Problem description:
Within the listing below, please copy exactly the lines between the line holding "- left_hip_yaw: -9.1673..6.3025" and the line holding "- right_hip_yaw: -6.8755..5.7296", inclusive.

Exercise data:
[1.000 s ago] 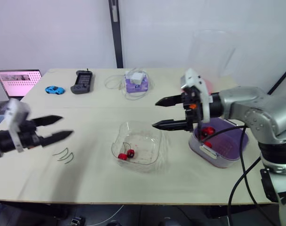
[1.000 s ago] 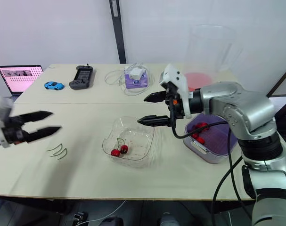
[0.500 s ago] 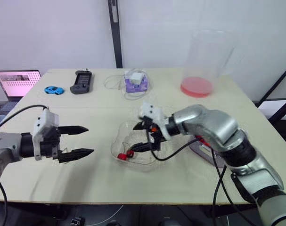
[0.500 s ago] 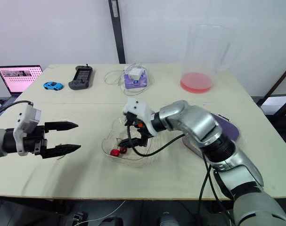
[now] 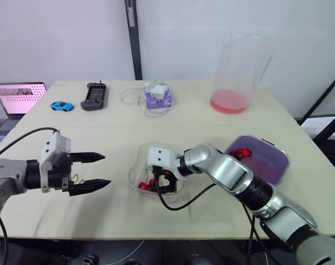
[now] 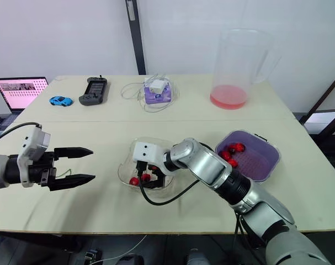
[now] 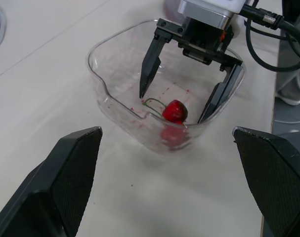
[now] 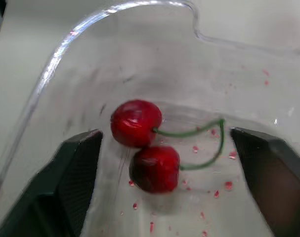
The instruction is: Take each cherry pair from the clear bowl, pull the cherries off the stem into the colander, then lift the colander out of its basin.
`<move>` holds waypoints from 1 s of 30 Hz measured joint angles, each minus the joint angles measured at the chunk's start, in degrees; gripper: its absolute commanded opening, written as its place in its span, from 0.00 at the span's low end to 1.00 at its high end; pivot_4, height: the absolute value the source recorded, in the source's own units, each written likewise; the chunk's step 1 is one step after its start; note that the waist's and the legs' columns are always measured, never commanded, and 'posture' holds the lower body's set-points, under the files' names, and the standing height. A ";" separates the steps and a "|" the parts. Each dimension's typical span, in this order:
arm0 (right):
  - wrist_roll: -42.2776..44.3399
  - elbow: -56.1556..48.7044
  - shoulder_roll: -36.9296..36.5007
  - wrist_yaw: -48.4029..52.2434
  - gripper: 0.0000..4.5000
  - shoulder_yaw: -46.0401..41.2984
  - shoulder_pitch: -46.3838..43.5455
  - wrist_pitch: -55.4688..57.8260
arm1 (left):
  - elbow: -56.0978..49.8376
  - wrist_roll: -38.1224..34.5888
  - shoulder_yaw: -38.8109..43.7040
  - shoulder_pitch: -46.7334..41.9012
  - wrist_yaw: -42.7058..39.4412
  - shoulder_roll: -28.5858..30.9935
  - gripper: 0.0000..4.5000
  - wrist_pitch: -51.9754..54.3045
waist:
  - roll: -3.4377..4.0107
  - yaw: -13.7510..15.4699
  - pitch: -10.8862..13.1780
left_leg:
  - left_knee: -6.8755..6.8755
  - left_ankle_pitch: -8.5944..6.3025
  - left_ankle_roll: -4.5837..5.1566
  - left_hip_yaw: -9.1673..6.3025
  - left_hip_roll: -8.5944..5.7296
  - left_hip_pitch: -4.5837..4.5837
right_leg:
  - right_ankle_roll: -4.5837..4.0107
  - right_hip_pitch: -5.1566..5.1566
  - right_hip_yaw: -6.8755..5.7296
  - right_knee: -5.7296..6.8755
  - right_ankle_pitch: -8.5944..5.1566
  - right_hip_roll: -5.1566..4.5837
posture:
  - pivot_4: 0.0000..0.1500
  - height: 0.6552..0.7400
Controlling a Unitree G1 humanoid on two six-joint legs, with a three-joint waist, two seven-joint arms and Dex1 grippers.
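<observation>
A: Right gripper (image 7: 172, 106)?
B: Spread wide, low inside the clear bowl (image 7: 101, 74). Fingers (image 7: 149, 64) sit either side of the cherry pair (image 8: 150, 148), gripping nothing.
A: Left?
B: Left gripper (image 5: 105, 169) is spread too, empty, over the table (image 5: 211, 118) left of the bowl.
A: Grab tip?
B: Probably pinch one cherry gently, no squashing, and lift clear of the rim. The purple colander (image 5: 265, 167) is to the right, well apart.
</observation>
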 measured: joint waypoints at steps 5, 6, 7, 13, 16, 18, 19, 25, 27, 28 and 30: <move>-1.82 0.61 0.23 0.87 0.53 0.02 0.19 -0.42 | -0.32 0.00 -0.06 0.02 0.07 0.00 1.00 0.41 | 0.00 -0.12 0.00 | 0.00 0.00 0.00 -0.01 0.00 0.00 | 0.00 0.00 -0.01 0.00 0.00 0.00 | 1.00 0.92; -2.06 0.70 0.22 1.01 0.53 0.02 0.19 -0.38 | -0.32 0.01 -0.08 0.01 0.09 0.00 1.00 0.47 | 0.00 -0.15 0.00 | 0.00 0.00 0.00 -0.01 0.00 0.00 | 0.00 0.00 -0.01 0.00 0.00 0.00 | 1.00 0.92; -2.29 0.76 0.17 1.26 0.53 0.01 0.19 -0.33 | -0.34 0.00 -0.10 0.00 0.10 0.00 1.00 0.53 | 0.00 -0.19 0.00 | 0.00 0.00 0.00 -0.01 0.00 0.00 | 0.00 0.00 -0.01 0.00 0.00 0.00 | 1.00 0.92; -3.81 1.54 0.09 2.40 0.53 0.01 0.17 0.01 | -0.47 0.00 -0.97 -0.09 0.20 -0.05 1.00 1.13 | 0.00 -0.30 0.00 | 0.00 0.00 0.00 -0.02 0.00 0.00 | 0.00 0.00 -0.01 0.00 0.00 0.00 | 1.00 0.92; -4.66 2.67 0.04 2.99 0.53 0.01 0.16 -0.25 | -0.48 0.00 -0.98 -0.38 0.24 -0.08 1.00 1.14 | 0.00 -0.29 0.00 | 0.00 0.00 0.00 -0.02 0.00 0.00 | 0.00 0.00 -0.01 0.00 0.00 0.00 | 1.00 0.92; -5.37 2.70 -0.03 3.39 0.53 0.03 0.16 -0.50 | -0.48 0.00 -0.98 -0.61 0.26 -0.11 1.00 1.14 | 0.00 -0.30 0.00 | 0.00 0.00 0.00 -0.02 0.00 0.00 | 0.00 0.00 -0.01 0.00 0.00 0.00 | 1.00 0.92; -5.76 2.70 -0.14 3.74 0.53 0.05 0.11 -0.57 | -0.51 0.00 -0.98 -0.66 0.26 -0.12 1.00 1.14 | 0.00 -0.30 0.00 | 0.00 0.00 0.00 -0.02 0.00 0.00 | 0.00 0.00 -0.01 0.00 0.00 0.00 | 1.00 0.92; -7.63 2.69 -0.37 4.48 0.19 0.04 0.10 -1.21 | -0.52 0.04 -1.05 -0.65 0.28 -0.41 1.00 1.13 | 0.00 -0.29 0.00 | 0.00 0.00 0.00 -0.02 0.00 0.00 | 0.00 0.00 -0.01 0.00 0.00 0.00 | 1.00 0.92; -8.05 2.68 -0.37 4.56 0.14 0.04 0.09 -1.55 | -0.52 0.05 -1.10 -0.64 0.29 -0.59 1.00 1.13 | 0.00 -0.28 0.00 | 0.00 0.00 0.00 -0.02 0.00 0.00 | 0.00 0.00 -0.01 0.00 0.00 0.00 | 1.00 0.92; -8.24 2.66 -0.37 4.59 0.14 0.00 0.09 -1.68 | -0.52 0.05 -1.11 -0.64 0.30 -0.66 1.00 1.13 | 0.00 -0.28 0.00 | 0.00 0.00 0.00 -0.02 0.00 0.00 | 0.00 0.00 -0.01 0.00 0.00 0.00 | 1.00 0.92; -8.71 2.39 -0.60 4.67 0.14 -0.20 0.10 -2.86 | -0.52 0.02 -1.12 -0.76 0.36 -0.85 1.00 1.15 | 0.00 -0.27 0.00 | 0.00 0.00 0.00 -0.02 0.00 0.00 | 0.00 0.00 -0.01 0.00 0.00 0.00 | 1.00 0.92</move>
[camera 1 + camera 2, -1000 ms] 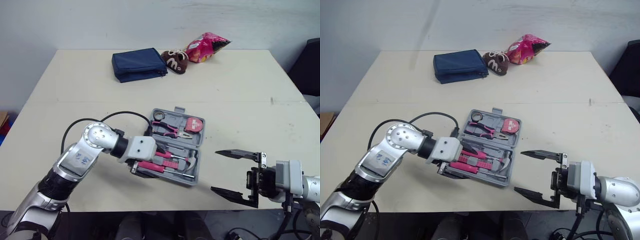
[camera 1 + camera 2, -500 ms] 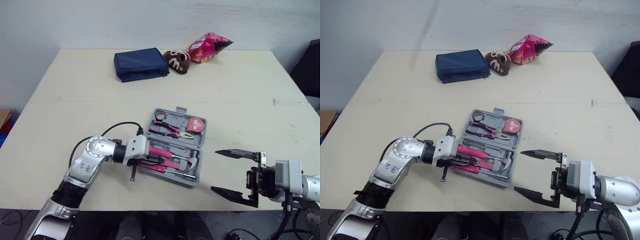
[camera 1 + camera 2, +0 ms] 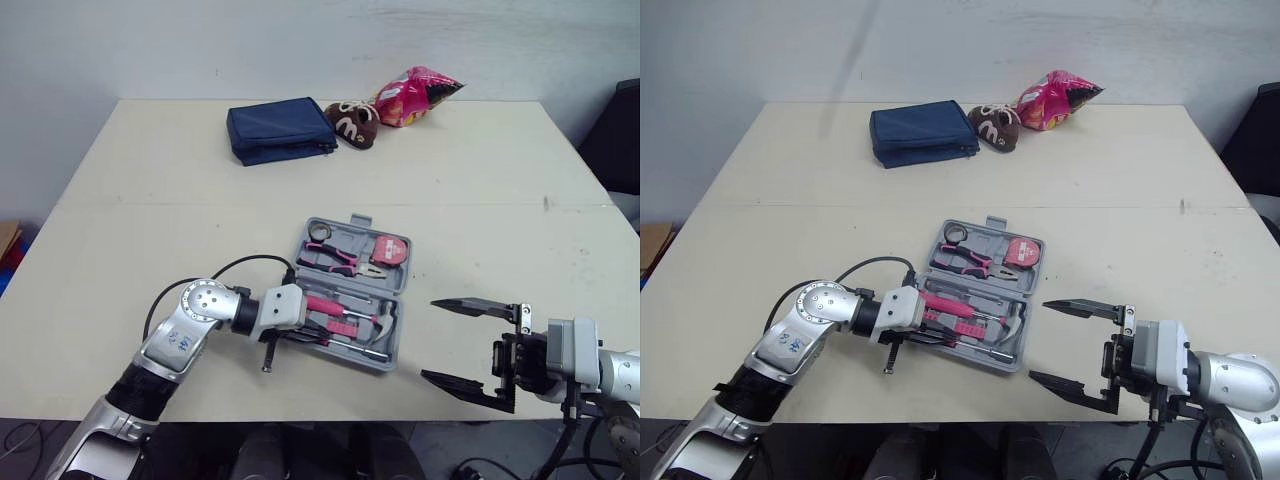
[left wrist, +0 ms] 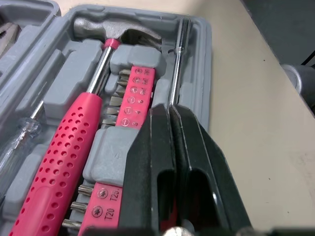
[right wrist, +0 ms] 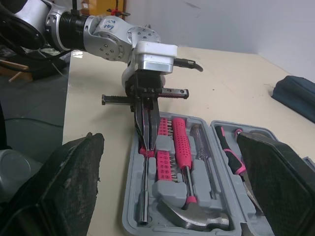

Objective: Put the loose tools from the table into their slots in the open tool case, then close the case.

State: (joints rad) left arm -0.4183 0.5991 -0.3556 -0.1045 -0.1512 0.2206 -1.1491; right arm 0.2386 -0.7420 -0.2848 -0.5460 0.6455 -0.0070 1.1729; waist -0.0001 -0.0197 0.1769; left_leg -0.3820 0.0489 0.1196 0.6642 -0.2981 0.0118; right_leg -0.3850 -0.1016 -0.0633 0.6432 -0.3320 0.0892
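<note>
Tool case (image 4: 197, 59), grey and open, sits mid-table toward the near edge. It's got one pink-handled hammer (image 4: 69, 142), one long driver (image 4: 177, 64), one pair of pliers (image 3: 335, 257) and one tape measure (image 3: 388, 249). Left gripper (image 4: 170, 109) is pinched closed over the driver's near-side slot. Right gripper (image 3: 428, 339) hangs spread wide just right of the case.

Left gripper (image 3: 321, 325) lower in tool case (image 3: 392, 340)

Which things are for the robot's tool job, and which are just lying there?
For the job: tool case, hammer, pliers, tape measure, driver in the left gripper.
Just lying about: blue pouch, brown plush toy, pink snack bag.
</note>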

Solution for this exercise:
  - left_hip_yaw: -9.1673..6.3025
  - left_hip_roll: -8.5944..5.7296
  - left_hip_pitch: -4.5837..4.5837
right_leg:
  - right_ankle_roll: -4.5837..4.0107
  - right_hip_pitch: -5.1566..5.1566
  - right_hip_yaw: -6.8755..5.7296

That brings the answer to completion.